Sheena, all is right except that he tossed in the ‘drop a line’ WITH the remark about communication. To me it seems like an oxymoron (future and past?). Why not just to stick with one direction (drop a line = future) and avoid the confusion? That’s what went through my head. I have read plenty on this forum about men contacting 'ex's' (using term loosely) with the end goal of rekindling the flame (Past). Perhaps it is these same boards that have tainted me into interpreting his email in a twisted fashion then?

 

I have since sent a response to his questions, quoted here “I sent the email but made no reference to reconnecting in person. He now will know that I am near him, so I left the ball in his court because I don’t know what he is feeling.

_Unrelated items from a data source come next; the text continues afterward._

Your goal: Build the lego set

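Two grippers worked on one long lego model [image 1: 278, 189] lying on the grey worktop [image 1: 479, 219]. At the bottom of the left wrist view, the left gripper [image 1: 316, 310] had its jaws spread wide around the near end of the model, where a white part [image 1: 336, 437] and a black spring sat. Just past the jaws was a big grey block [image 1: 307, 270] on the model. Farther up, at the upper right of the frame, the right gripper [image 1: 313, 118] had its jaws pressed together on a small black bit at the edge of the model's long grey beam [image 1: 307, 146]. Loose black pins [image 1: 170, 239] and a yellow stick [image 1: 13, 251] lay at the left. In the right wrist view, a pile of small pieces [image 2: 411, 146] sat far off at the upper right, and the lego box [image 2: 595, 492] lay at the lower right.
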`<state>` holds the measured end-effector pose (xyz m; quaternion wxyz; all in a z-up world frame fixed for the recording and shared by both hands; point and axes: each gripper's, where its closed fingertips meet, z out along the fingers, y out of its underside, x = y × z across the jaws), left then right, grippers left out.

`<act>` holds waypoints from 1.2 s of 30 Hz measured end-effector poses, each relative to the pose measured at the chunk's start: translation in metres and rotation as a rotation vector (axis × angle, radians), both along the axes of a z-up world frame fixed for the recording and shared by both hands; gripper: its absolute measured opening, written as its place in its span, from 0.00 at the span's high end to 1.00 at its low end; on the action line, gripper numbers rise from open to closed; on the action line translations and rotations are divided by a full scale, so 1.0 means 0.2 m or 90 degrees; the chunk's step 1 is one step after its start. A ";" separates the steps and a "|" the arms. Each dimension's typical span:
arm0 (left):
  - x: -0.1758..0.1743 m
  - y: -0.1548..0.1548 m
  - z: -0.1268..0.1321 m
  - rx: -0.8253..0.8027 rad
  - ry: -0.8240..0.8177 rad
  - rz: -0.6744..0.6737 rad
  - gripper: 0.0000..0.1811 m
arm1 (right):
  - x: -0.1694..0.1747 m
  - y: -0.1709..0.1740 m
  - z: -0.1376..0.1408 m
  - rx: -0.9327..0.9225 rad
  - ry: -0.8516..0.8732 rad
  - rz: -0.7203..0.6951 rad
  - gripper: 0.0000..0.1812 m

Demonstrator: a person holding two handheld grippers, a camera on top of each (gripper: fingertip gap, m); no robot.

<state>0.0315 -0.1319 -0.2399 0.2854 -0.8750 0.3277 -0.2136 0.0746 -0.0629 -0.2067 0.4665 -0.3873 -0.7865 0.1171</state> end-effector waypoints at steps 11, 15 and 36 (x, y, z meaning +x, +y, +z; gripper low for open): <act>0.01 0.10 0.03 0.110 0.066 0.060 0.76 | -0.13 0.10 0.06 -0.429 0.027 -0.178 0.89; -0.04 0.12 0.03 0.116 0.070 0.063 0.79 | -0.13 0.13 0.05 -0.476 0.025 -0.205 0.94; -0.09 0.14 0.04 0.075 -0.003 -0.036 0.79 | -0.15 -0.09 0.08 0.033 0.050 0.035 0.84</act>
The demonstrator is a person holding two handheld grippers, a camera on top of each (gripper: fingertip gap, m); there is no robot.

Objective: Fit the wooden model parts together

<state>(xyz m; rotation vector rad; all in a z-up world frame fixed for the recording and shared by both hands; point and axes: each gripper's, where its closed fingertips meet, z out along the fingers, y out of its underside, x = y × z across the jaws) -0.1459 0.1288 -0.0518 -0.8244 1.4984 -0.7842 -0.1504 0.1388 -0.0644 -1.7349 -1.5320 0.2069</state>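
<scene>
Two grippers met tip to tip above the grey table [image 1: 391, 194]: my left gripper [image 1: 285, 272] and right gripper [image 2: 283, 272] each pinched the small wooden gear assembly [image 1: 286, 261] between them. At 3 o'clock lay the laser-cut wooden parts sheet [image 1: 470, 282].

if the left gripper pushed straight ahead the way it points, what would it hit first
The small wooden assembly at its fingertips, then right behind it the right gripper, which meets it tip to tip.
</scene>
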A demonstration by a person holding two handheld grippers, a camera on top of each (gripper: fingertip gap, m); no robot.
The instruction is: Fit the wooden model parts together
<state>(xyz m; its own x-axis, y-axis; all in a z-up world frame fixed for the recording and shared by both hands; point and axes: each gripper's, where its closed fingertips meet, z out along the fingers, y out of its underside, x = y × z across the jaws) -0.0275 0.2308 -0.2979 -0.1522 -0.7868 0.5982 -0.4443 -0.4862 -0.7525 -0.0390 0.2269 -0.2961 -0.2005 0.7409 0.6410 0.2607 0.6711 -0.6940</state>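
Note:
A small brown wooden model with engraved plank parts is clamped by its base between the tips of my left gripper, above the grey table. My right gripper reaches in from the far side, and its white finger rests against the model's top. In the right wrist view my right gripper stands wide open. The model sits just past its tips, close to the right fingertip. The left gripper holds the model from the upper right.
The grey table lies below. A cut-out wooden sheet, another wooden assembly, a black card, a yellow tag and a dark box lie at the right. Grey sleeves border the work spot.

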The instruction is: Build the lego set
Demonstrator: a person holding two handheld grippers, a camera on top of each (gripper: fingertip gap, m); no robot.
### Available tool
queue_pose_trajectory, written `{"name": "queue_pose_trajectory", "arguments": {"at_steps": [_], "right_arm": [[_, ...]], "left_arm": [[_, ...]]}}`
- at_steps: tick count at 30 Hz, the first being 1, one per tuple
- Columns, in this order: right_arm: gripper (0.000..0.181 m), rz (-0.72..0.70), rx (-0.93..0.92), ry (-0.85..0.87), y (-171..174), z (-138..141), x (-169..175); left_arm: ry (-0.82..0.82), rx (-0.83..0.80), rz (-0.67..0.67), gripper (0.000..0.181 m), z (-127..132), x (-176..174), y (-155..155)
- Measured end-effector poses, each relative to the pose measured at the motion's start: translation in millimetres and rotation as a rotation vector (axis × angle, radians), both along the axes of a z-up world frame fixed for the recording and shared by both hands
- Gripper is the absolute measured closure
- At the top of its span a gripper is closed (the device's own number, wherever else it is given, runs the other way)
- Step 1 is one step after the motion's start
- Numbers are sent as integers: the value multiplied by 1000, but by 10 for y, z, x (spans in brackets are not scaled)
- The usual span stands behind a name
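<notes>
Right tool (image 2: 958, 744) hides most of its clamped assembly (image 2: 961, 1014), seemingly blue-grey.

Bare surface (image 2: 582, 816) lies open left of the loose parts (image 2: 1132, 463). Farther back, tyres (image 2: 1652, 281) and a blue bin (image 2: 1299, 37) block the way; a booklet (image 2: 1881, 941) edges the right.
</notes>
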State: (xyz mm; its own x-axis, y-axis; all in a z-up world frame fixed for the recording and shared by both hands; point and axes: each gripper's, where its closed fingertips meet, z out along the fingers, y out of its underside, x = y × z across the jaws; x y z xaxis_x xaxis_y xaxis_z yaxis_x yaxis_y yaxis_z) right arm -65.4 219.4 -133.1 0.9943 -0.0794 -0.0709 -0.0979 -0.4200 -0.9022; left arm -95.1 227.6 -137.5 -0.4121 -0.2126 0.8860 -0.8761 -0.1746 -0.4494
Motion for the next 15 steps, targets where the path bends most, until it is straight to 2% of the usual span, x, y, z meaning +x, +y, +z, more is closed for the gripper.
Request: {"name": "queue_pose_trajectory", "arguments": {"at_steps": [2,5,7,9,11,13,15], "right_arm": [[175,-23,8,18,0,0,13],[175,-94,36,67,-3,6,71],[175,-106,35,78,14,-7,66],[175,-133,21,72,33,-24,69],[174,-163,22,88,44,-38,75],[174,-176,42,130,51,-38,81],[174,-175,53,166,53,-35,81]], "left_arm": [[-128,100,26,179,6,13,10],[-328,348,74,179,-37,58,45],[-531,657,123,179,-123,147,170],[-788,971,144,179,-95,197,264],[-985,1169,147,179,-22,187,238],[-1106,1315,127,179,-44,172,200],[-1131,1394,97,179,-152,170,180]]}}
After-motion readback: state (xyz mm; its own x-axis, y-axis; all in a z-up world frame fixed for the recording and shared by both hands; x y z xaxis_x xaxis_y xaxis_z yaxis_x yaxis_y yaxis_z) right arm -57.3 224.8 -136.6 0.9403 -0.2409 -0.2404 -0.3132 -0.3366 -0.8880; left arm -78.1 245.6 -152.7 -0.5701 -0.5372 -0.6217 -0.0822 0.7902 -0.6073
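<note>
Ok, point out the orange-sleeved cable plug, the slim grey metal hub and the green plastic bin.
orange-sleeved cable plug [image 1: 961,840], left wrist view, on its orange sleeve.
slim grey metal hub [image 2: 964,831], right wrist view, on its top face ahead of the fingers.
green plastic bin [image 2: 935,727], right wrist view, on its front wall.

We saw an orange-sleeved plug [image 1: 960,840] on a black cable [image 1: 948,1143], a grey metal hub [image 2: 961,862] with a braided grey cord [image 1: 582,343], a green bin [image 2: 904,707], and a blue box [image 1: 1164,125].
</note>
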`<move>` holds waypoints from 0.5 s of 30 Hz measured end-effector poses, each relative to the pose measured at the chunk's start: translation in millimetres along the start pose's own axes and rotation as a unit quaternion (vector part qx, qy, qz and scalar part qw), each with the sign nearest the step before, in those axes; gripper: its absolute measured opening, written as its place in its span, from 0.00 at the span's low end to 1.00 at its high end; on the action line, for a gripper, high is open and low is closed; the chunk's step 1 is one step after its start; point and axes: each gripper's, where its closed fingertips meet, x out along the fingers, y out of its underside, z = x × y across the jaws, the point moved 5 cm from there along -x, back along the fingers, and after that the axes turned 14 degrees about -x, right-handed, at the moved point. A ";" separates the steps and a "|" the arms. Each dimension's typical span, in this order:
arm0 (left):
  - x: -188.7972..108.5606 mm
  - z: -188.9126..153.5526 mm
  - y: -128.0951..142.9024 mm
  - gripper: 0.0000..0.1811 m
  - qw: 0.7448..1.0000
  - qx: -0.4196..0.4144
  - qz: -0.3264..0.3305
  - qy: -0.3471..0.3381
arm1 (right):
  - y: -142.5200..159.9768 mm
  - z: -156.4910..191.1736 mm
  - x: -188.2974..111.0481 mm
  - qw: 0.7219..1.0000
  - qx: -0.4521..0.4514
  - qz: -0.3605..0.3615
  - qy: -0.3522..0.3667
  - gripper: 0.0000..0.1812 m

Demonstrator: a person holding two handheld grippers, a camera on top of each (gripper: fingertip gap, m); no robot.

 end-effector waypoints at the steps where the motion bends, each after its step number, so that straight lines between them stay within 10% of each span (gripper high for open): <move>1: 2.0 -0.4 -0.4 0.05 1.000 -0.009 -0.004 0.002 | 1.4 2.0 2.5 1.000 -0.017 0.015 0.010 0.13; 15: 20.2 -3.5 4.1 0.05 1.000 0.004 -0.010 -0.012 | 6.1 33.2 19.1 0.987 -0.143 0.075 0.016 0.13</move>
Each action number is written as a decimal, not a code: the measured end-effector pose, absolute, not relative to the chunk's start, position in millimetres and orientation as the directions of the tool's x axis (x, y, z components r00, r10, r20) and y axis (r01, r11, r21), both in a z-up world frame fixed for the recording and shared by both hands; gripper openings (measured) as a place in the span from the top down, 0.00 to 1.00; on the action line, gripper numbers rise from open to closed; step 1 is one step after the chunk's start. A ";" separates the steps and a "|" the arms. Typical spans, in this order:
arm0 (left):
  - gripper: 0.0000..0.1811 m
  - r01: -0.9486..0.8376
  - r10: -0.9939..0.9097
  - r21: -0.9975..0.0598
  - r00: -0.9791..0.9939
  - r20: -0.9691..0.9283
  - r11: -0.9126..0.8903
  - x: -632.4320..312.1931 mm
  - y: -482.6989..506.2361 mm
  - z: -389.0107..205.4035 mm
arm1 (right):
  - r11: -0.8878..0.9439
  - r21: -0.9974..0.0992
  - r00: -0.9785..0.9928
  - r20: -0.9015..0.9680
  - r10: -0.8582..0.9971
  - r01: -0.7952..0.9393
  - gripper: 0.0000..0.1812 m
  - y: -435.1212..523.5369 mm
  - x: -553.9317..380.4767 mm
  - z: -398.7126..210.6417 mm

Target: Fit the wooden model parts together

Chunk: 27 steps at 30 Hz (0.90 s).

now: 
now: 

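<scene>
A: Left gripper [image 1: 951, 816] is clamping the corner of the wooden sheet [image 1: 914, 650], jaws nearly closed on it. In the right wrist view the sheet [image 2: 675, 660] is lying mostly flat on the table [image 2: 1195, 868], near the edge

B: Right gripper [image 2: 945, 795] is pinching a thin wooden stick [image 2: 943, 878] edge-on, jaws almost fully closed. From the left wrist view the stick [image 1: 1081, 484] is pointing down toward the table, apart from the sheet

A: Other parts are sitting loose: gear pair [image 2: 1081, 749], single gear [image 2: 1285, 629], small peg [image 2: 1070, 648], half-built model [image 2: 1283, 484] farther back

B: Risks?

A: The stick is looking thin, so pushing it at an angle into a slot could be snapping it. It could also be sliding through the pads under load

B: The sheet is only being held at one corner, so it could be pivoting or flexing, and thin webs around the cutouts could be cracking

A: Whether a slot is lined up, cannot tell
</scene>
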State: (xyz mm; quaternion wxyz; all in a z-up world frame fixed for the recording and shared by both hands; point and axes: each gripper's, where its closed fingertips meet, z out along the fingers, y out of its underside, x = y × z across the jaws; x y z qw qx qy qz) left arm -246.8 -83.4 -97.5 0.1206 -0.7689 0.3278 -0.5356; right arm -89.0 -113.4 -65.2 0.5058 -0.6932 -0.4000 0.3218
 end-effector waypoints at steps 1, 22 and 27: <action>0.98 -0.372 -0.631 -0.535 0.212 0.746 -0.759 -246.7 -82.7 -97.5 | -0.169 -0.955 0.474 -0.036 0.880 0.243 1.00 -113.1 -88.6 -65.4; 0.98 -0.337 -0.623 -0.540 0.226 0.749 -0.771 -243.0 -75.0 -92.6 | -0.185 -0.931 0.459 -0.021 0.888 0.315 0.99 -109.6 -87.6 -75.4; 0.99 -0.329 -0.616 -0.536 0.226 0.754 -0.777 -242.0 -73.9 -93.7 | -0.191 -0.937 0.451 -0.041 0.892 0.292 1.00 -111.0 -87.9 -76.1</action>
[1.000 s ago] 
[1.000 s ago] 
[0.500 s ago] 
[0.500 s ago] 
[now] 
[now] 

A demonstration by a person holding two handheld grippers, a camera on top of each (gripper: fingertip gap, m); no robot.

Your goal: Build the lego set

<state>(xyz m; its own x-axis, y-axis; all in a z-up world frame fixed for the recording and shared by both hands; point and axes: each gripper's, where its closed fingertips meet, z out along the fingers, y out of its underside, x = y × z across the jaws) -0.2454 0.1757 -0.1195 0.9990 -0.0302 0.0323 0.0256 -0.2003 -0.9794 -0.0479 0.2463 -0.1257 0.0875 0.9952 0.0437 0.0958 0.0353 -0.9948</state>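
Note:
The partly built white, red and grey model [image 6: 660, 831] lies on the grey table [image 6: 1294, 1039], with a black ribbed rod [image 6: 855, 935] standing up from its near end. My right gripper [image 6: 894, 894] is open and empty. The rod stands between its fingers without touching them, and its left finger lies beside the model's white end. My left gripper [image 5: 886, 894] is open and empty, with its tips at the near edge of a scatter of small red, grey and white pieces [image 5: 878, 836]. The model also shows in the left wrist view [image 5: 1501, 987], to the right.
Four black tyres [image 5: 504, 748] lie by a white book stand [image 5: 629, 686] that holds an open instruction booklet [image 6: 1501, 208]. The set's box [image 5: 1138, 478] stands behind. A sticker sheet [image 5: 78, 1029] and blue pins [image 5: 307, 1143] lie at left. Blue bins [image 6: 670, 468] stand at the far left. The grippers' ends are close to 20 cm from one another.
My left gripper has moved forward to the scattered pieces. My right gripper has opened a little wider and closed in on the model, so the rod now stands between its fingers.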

In the past I would return emails and start new topics to keep the ball rolling… this time, I am not doing that for my own sanity. I wished him well and said that I would be in touch.” I chose the future side of things, asked a few questions, but either one of us can be in touch in another 2 years. I guess I am just trying to gage what would be considered a NON-annoying length for inter-communication with someone you haven’t spoken with in a long time to build a foundation with.

 

NittyGritty, you are fully right, I don’t know his communication style. In fact, I never did… that’s how we both ended up shiatzu creek without paddles the first time. I am looking to not loose the paddle this time, hence I am asking for the big ‘what the bonkers am I suppose to do now that he has resurfaced?’ – Not that I am opposed to his return. I just don’t know when is communication too much? Should there be some guideline like a tit-for-tat exchange? I don’t want the man to think I am pursuing him towards a relationship; it would be nice to share some jokes. Know what I mean?!